Australia's 3rd Largest Economy

Gold Member KPMG on reinventing the customer experience

27-Jul-2015 17:32 | Anonymous

Everyone's talking about customer centricity. We know it’s critical. We know it's the key to capturing a fickle audience of consumers. And we know we need to invest in it. But I believe Australian organisations need a paradigm shift in their thinking on how they transform the customer experience to create real value.


Historically, most investment in customer centricity has been made in the business-to-consumer (B2C) space. And understandably so. After all, the key to generating loyalty is enriching the online and mobile experience of an increasingly agile and informed consumer base. Organisations focus strongly on customer insights, using analytics to streamline their product offerings and distribution channels, measuring the customer experience and customer-centric design.




"Improvements in the B2C domain driven by digital technologies have helped to set expectations with employees; they now expect a similar level of experience in their working environment."


Guy Holland

Partner in Charge, Digital Consulting Services





These are all powerful areas for directly improving the customer experience and have proven successful for many companies globally and in Australia; the next battleground will be improving business-to-business (B2B) and business-to-employee (B2E) capabilities that indirectly enable a better customer experience. There's so much that happens behind the scenes to enable a great front end B2C experience – if companies don't invest behind the scenes it will seriously inhibit the B2C experience at some point.
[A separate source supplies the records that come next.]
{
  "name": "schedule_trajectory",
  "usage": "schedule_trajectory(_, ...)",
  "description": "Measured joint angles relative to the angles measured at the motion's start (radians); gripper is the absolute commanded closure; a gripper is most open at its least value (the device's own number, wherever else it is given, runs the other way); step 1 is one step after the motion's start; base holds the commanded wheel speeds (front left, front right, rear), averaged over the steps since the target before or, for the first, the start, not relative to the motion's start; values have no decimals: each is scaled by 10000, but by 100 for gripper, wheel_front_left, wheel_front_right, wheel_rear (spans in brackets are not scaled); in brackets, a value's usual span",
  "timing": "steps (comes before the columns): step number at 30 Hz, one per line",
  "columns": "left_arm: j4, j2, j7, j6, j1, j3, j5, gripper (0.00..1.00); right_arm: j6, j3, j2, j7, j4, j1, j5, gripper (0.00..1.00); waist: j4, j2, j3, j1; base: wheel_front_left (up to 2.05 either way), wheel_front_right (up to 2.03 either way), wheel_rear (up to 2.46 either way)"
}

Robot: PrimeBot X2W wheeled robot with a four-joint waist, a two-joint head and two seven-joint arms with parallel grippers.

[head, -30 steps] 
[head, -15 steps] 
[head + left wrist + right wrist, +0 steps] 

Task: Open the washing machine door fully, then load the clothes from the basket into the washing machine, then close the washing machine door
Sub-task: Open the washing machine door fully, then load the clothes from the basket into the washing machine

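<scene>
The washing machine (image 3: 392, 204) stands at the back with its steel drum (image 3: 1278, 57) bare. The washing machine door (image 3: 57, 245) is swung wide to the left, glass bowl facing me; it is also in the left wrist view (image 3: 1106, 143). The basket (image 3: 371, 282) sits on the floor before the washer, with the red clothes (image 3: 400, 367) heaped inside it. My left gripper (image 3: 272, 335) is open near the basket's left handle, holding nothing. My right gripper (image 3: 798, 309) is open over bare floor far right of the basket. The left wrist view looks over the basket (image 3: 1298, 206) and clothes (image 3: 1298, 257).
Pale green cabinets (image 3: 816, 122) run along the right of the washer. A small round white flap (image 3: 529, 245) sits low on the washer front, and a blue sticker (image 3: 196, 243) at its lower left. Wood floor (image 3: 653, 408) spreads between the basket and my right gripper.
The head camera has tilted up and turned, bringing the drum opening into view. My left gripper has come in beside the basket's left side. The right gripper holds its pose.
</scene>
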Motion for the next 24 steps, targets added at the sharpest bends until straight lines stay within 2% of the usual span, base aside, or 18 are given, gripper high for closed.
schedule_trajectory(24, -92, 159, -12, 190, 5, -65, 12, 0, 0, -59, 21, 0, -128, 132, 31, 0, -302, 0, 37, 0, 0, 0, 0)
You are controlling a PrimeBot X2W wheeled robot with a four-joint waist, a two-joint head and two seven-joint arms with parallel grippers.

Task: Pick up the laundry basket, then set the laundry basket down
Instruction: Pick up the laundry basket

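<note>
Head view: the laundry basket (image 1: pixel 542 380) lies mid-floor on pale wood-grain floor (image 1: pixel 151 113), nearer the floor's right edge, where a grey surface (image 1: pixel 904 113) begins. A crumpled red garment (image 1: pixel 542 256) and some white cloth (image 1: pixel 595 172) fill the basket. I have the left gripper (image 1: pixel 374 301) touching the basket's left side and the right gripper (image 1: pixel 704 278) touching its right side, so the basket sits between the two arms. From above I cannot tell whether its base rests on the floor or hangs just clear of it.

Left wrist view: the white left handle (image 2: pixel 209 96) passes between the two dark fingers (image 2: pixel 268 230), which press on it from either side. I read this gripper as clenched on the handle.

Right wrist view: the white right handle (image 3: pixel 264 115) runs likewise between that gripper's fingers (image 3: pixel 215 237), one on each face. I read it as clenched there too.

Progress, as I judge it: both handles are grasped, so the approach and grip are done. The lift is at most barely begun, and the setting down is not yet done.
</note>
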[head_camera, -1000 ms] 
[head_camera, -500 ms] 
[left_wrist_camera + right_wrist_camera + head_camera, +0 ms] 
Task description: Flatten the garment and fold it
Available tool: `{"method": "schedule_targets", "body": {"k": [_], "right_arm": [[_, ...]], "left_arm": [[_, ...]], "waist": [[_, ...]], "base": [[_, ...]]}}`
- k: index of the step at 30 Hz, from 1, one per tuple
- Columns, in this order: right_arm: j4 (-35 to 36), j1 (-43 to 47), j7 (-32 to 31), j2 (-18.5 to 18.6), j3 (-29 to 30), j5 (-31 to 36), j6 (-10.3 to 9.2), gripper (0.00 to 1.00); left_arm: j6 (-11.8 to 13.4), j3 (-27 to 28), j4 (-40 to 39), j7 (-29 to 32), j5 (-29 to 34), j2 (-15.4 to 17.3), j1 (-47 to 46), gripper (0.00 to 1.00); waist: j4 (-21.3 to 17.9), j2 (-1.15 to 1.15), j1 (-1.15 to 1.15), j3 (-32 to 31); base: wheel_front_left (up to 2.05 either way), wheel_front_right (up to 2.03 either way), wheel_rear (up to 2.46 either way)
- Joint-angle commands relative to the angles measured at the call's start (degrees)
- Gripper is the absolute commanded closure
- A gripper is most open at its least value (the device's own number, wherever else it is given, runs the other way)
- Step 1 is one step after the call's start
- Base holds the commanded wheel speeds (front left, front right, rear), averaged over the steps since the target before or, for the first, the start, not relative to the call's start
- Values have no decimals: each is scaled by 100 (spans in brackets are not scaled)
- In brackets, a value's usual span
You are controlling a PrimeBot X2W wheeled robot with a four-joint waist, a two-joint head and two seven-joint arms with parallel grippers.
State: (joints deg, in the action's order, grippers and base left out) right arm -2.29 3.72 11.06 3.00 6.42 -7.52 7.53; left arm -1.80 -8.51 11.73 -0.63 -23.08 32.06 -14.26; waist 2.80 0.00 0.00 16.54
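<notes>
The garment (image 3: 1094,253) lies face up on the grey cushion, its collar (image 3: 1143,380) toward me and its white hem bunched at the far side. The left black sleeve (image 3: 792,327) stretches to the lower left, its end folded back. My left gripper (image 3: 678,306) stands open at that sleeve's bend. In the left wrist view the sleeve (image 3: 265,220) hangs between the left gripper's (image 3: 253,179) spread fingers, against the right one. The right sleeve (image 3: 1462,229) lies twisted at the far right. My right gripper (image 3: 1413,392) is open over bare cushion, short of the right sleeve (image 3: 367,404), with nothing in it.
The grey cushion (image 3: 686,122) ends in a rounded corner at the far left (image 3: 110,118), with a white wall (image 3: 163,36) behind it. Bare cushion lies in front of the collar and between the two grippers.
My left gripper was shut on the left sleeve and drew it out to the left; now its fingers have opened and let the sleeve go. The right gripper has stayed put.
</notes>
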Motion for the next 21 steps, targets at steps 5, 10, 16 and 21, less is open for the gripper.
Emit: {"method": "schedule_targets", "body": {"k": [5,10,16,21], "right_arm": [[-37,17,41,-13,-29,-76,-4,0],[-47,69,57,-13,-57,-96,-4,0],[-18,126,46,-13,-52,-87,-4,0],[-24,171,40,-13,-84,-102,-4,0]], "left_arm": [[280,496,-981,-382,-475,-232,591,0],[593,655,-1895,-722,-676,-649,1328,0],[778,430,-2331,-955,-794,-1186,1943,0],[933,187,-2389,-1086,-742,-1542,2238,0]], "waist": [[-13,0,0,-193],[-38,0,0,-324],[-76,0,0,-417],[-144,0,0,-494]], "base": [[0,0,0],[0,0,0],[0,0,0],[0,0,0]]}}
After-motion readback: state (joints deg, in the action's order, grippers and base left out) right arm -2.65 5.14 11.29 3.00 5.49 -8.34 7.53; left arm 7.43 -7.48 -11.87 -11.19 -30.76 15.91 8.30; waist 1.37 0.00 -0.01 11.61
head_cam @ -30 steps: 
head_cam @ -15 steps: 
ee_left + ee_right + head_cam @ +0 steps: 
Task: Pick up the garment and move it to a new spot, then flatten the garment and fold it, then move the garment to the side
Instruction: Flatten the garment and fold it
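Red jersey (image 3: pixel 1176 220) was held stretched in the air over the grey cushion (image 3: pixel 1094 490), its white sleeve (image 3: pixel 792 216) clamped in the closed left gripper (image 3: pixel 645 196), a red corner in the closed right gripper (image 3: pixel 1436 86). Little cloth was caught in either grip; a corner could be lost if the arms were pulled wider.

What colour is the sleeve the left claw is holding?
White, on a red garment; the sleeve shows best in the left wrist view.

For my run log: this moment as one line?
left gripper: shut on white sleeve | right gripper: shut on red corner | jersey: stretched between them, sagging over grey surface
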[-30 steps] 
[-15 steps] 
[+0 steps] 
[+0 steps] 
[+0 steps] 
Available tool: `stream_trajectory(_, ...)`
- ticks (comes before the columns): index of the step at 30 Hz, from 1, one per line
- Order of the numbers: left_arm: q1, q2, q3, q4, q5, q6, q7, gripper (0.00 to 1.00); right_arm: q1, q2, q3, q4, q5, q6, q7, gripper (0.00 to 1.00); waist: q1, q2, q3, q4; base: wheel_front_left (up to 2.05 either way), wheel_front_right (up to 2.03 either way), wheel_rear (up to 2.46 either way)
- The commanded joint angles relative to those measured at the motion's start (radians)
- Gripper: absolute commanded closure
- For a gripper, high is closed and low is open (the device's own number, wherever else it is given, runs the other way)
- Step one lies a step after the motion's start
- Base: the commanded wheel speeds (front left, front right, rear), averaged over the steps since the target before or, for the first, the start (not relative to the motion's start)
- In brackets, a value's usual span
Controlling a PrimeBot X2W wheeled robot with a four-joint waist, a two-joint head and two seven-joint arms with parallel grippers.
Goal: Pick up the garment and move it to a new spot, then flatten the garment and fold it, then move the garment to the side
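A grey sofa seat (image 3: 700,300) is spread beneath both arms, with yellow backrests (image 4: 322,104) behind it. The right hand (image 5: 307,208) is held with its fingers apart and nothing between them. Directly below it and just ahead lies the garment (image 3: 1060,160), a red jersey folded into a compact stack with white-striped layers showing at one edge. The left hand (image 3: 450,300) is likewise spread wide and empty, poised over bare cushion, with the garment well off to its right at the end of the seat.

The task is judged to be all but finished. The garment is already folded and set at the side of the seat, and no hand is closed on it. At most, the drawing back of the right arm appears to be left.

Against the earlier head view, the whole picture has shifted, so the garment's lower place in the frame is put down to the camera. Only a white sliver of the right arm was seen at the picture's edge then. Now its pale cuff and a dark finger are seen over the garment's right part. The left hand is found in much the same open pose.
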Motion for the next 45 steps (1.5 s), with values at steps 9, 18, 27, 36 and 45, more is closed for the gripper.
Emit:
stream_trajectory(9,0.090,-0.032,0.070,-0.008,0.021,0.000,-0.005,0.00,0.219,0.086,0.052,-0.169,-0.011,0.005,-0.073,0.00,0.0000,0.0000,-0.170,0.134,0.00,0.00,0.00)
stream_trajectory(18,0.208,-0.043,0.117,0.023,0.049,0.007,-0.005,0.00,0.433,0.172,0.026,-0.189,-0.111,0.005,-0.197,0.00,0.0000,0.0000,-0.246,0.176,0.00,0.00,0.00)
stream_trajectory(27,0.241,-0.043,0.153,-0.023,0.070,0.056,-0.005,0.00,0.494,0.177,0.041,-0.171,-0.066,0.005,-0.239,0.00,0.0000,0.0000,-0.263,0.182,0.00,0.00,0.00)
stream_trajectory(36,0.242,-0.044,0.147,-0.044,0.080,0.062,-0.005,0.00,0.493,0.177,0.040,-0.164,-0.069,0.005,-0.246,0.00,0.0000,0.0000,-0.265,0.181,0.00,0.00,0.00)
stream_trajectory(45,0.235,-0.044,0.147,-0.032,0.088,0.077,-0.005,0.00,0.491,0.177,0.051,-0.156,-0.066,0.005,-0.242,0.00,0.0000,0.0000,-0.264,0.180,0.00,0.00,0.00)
Empowering employees to change the customer experience


Regardless of how powerful and impressive your customer-facing front end is, your employees are the most significant factor in determining the customer experience.

Consequently, innovative organisations are investing in how they can make their employees more effective, how they can provide information to employees in real time right across their platforms to enable them to deliver better experiences to the customer. They're putting as much effort into the employee's journey as the customer journey, mapping out pain points, removing barriers and focusing on behavioural design that benefits your team.

This is a very new approach in Australia. Most companies here are only just starting to invest in automation and employee-centric design. But it's so important, because it's the next frontier of competitive advantage. By reducing non-value adding activities, your team has more time to focus on creating value through high touch customer interaction.


Gamification: a tool helping employees deliver a better customer experience


This is where gamification can also be very effective in motivating and rewarding employees to improve the customer experience. We believe that applied appropriately, gamification has a role to play in helping to engage people, encourage behaviours and achieve specific objectives. Gamification essentially uses elements from games in non-game settings to achieve business objectives. It uses both financial and non-financial rewards to build awareness in staff of services and capabilities, close knowledge gaps and test knowledge bases.

Some organisations use gamification with consumers. For example, BBVA, a Spanish bank, is using gamification techniques to teach customers about banking products and drive growth. Others use it internally to drive better behaviours. SAP uses gamification to educate sales representatives to better respond to customer questions.


B2B is as important as B2C


Businesses customers are also demanding the level of service and the seamless fluidity they experience when they have an individual customer experience. If you’re used to Apple and iTunes, you're not likely to be satisfied if your digital business experience is several rungs below that. Those overseeing B2B interactions want the same kind of interaction and the same ease of use as individual consumers. Currently, most large Australian businesses aren't delivering that well on this expectation.

It is a complex challenge, but there's real competitive advantage for organisations that pursue this strategy.

It's time for some lateral thinking on the customer experience, and for organisations to open their eyes to how inextricably linked employees and customers of all types are. The customer experience is a far more nuanced dynamic than many recognise, and those companies that want to excel in the digital age will need to think very broadly about what improving customer experience really means.